Vietnam: An Independent Study (July 10)

(My little project was becoming too large for one entry so I think I'll break it into individual days (and perhaps also add it to make one complete entry).

The Vietnam Wars (Chapter Five (1963))
A brief look at the press coverage and how it was negatively impacting the war (except for the positive fluff pieces), but more an analysis Diem and his resistance to US advice. Reading about Diem’s concerns, he really does seem like a nationalist, which is what Ho Chi Minh is, but to Minh I imagine Diem seemed like a US puppet... and even more interesting is that some in the US were concerned the US was a puppet to Diem because he took their resources but not their advice. Oh, self-interested clouded perceptions.
Following the Televised History (part 3) I read more about the Buddhist protesting and it provided much more context. Basically, Diem favoured the Catholics and this had been alienating the majority Buddhists. On Buddha's birthday, Diem's government troops would conduct sweeps each year. In 1963, there was a ban on the flying of any flat but the national one. Buddhist defied this in their villages, there was a clash and 9 Buddhists died when the troops fired on the crowd. Two days later, 10,000 Buddhists marched to protest the killings, Diem jailed the leaders - a move the US opposed. Publicly, the turning point was when the 66 Buddhist set himself on fire as this called attention to the issue around the world. One almost has to ask "why would someone set themselves on fire?"
This chapter had a bit more editorializing and we see Americans unwilling or unable to accept the notion of a political settlement and a non-US controlled, neutral South Vietnam (Diem’s brother even thought of negotiating with the North). Diem and his brother ended up dead. Young presents it as the US let the assignation happen, but the Televised history indicates they offered Diem an out but he was defiant. Ah, history...
An example of the complexity of the war can be seen in Kennedy's question to two advisers who had just reported on their experiences in Vietnam: Do you go to the same country?
Young makes an important point regarding the labeling of the Viet Cong. Attempting concision, the US thought it was creating a new state in South Vietnam instead of it really being 1/2 an old country that had long been fighting for its independence. Consequently, the US believed resistance to the government in South Vietnam couldn't have come from the South, it must be from the North. This resistance was called the National Liberation Front (NLF) and it was thought to be supported by Hanoi (the North). The fact that NLF had soldiers that were recruited locally didn't matter for "in the act of joining the NLF a villager become a Viet Cong, and thus an outsider. American reporters, like American government officials, never referred to the members of the NLF, civilian or military as South Vietnamese.

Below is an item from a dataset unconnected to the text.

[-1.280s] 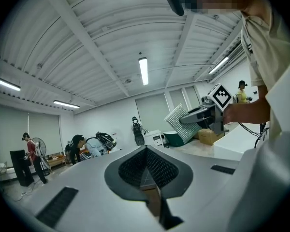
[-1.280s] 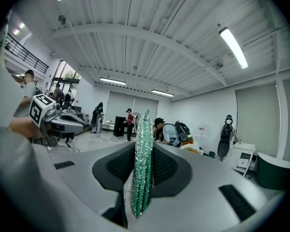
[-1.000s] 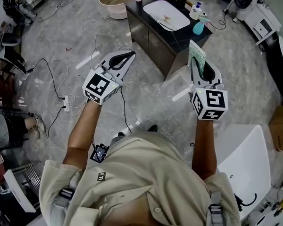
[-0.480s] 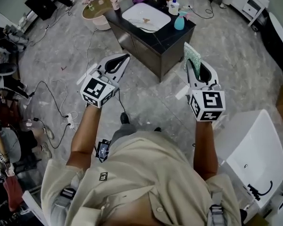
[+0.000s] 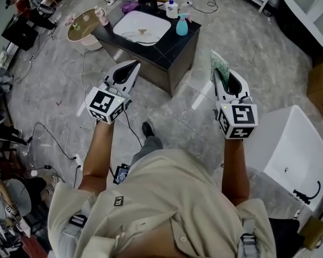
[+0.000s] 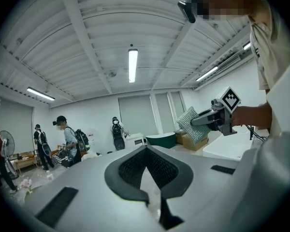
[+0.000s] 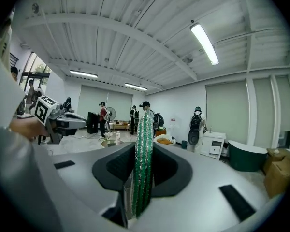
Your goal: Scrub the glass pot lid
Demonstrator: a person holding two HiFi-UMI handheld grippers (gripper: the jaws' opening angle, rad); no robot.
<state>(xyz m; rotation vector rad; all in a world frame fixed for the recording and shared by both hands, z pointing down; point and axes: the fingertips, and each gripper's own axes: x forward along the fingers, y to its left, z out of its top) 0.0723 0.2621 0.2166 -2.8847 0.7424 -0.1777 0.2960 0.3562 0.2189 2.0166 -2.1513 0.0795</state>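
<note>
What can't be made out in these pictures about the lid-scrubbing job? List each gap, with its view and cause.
The glass pot lid: identifiable in no view; the small brown thing in the white sink is too small in the head view to name.
The green scrubbing pad: edge-on in the right gripper view, so its faces are hidden.
Labels on the bottles: too small in the head view.

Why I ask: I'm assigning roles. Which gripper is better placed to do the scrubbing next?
Right. The right gripper is shut on the green scouring pad, held upright between its jaws. The left gripper is shut on nothing, so it could only steady things.
</note>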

Chickenhawk (65% completed)
Mason discusses his denial about the politics of how the US got into Vietnam (obviously a retrospective), that the he thought 80% of the population support Ho Chi Minh except in the US controlled cities. It's about January 1966, and there are more tales of military operations and the different perspectives from grunts on pilots. An amusing story is when Mason tells of Nancy Sinatra's These Boots were made for walking being interrupted by some Viet Cong who tapped into the broadcasting frequency and would repeated say "F--k you GI!" They couldn't help but find it absurdly funny and the reader ends up feeling the same way.

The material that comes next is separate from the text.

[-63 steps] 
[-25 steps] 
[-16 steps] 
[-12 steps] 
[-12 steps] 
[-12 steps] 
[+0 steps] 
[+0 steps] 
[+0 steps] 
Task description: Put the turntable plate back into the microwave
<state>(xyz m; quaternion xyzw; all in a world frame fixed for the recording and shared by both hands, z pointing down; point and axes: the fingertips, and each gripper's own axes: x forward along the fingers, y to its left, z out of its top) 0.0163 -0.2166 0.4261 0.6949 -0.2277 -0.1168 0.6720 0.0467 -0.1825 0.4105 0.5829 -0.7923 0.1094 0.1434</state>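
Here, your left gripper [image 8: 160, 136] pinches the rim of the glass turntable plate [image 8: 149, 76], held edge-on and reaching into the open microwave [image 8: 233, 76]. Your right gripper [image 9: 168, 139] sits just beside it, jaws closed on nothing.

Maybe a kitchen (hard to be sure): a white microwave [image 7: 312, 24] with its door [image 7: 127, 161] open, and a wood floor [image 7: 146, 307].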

Good Morning Vietnam (1987) Directed by Levinson, Starring Robin Williams.
This dramatic comedy takes place in 1965, and the first thing was noticing Forest Whitaker is in this (I had completely forgotten) and, forgive the esoterica, the guard in T2 who dies getting his coffee is in it (with his twin).
It was a comedy with few political messages, the primary one being that of censorship, as well as at one point an emotional Vietnamese who is found out to support the Viet Cong forcefully and emotionally tells Robin Williams that the US was the enemy.
A lot of it certainly was Williams doing improve, the stuff on the radio was better than that in jeep. What was really interesting (spoiler) was that the guy doesn’t get the girl which is so odd for movies, even of this type. It also ended a bit abruptly. Decent flick, but the plot was kind of thin.